Podcast: Accuracy and precision
Not the same thing
One of the nice things about running the podcast alongside the newsletter is the chance to revisit past concepts and introduce them to newer subscribers. Even if you don’t listen to the podcast, hopefully sharing them here gives you a new sketch to think about each fortnight. I also often use it as an opportunity to revise and tidy older sketches.
This week Rob, Tom and I dove into Accuracy vs Precision, which, surprisingly to me, are not the same thing.

Listen on: Apple · Spotify · YouTube
Or, as an experiment, right here:
Accuracy is true to intention and precision is true to itself I learned from Simon Winchester’s book, Exactly: How precision engineers created the Modern World. Huge improvements in the precision of our production led to all the wonders of modern manufacturing where we expect everything to be near enough identical every time. More in the podcast.



This image is almost exactly what Machine Meaning folks (such as myself) use when they talk about Bias vs. Variance (look it up, the first result will be an image such as yours). Thanks for sharing this different point of view! I've never seen these terms used this way, in Machine Learning accuracy and precision also have precise definitions but they're not quite the same.
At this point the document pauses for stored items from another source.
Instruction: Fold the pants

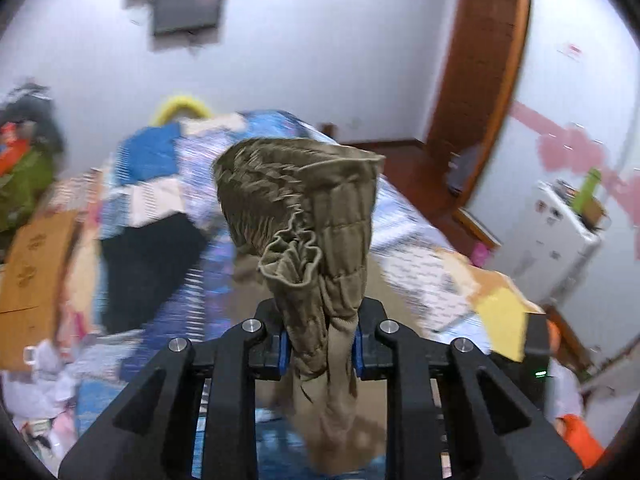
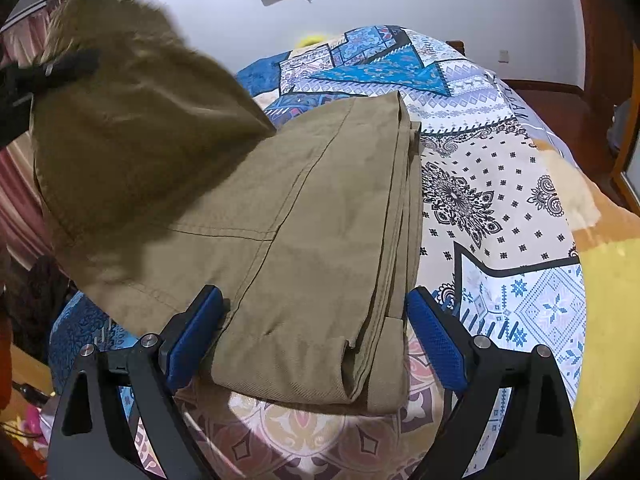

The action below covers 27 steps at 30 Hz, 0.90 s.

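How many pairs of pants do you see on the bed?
1: khaki pants lie on the patterned bedspread; the left gripper lifts the waistband end. Others may be hidden.

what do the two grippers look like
Both are matt black angular frames with triangular cut-outs and round silver bolt heads. The left gripper has blue pads on its jaws. The right gripper has larger ribbed blue pads. No cables, sleeves or hands show.
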Each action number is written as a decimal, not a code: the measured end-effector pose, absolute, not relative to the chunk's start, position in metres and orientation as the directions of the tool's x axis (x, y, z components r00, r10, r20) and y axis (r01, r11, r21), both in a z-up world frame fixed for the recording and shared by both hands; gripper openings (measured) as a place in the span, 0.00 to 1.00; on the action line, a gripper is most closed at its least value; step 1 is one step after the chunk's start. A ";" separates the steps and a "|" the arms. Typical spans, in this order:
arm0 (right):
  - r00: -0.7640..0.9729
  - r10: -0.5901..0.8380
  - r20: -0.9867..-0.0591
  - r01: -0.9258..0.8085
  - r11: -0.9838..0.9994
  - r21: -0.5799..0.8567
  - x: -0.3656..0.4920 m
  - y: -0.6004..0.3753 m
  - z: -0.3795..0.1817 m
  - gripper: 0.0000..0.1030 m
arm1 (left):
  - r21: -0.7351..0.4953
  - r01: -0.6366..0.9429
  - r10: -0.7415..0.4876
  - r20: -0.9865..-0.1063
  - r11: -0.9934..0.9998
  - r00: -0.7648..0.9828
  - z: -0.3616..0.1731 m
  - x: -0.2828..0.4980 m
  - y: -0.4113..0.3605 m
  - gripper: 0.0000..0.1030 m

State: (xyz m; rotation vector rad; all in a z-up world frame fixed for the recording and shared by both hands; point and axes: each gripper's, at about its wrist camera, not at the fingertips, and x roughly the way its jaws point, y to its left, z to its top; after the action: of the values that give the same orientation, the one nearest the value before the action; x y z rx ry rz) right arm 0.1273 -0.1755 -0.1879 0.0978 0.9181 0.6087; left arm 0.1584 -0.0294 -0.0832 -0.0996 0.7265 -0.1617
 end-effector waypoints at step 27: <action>0.509 0.480 -0.714 -0.440 0.859 0.263 0.113 -0.185 -0.168 0.89 | -0.116 0.146 -0.184 -0.722 0.982 0.667 -0.108 0.209 -0.046 0.85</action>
State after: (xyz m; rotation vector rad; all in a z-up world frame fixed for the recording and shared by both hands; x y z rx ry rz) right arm 0.1133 -0.1848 -0.1681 0.0499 0.8758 0.5542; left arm 0.2093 -0.0463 -0.1075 -0.0498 0.8198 -0.1863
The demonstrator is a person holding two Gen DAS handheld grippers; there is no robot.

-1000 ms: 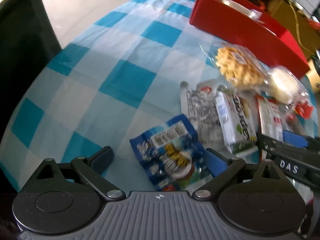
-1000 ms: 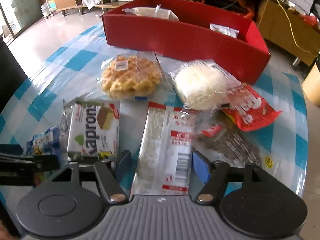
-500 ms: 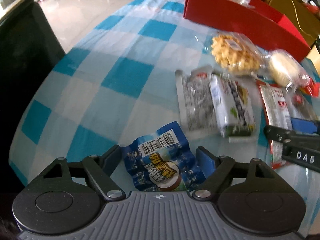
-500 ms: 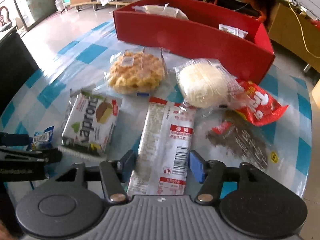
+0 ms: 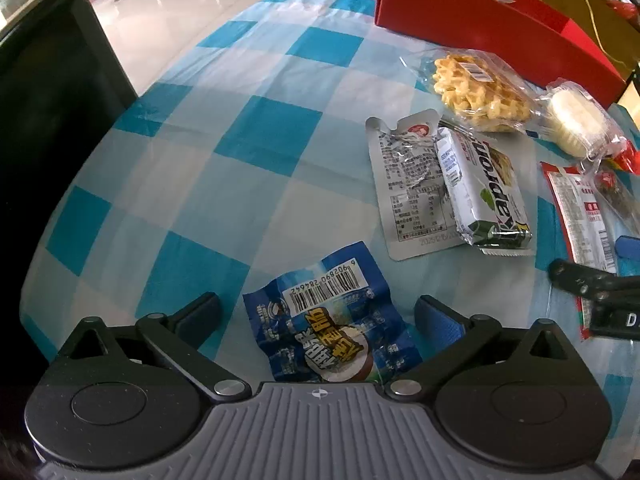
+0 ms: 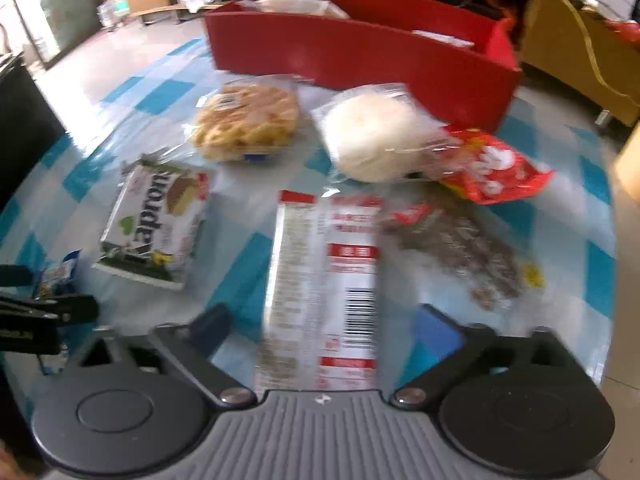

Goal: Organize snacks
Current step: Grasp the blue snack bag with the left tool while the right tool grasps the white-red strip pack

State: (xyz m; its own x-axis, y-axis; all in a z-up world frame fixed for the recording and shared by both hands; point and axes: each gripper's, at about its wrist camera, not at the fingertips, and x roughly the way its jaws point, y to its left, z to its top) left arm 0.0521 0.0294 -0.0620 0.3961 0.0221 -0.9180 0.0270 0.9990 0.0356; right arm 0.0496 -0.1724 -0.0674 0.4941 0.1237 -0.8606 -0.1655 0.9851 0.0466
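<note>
The blue snack packet (image 5: 328, 320) is lying flat on the checked bench (image 5: 256, 136) at its near edge, between the spread fingers of the left tongs (image 5: 316, 312), which are standing wide open and gripping nothing. It is looking like a light, crinkly foil pouch with soft contents, so it is likely going to buckle and slide rather than resist; the crimped far end by the barcode or the puffed middle is seeming the safest place to pinch, taken across its narrow width. The long white-and-red packet (image 6: 324, 280) is lying lengthwise between the fingers of the right tongs (image 6: 324, 320), also wide open and empty; it is appearing thin, flexible and slick, probably drooping if taken at one end, so a hold near its middle is looking wiser. Both tongs are hovering low over the near side of the bench, pointing away toward the red box (image 6: 360, 56) at the far side, where a few packets are already sitting. The waffle pack (image 5: 476, 88), the white bun (image 6: 368, 136) and the green wafer pack (image 5: 484, 188) are lying between, apart from either pair of tongs.
</note>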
In short, accuracy is how many of your answers are correct (in a classification setting), precision is how many retrieved documents/links are relevant (in a retrieval/search perspective, often compared to recall: how many of the relevant documents were actually retrieved).
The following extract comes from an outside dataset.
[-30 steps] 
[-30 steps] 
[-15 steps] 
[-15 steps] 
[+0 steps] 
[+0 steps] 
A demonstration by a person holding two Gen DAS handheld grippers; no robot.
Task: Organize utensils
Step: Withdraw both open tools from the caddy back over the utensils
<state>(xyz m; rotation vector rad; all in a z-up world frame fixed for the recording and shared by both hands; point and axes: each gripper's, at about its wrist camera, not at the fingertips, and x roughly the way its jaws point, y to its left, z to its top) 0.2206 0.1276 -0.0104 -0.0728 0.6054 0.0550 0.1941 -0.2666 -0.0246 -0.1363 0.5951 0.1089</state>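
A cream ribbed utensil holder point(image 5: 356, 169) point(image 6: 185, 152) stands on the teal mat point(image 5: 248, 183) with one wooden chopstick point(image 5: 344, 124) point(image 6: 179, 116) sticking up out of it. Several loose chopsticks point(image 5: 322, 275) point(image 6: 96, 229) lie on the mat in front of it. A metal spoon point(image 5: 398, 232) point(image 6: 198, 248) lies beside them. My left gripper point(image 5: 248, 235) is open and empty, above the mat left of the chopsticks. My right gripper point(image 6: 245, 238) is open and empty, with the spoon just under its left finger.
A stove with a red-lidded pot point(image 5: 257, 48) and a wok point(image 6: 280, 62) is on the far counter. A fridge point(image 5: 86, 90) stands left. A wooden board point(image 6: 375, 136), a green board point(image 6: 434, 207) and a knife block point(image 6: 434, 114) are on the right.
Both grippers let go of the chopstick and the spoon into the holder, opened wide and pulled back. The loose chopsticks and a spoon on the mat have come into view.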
I thought this might be relevant, I'm sure more people will think of this perspective when they see your image! More evidence of the power of simple but effective images, I suppose! (I actually found your project because it was used as an example of effective analytic storytelling during my PhD)
Cheers from the Netherlands
(and yes, last week I exactly came home from some "uitwaaien" when I saw your sketch about it... Right on!)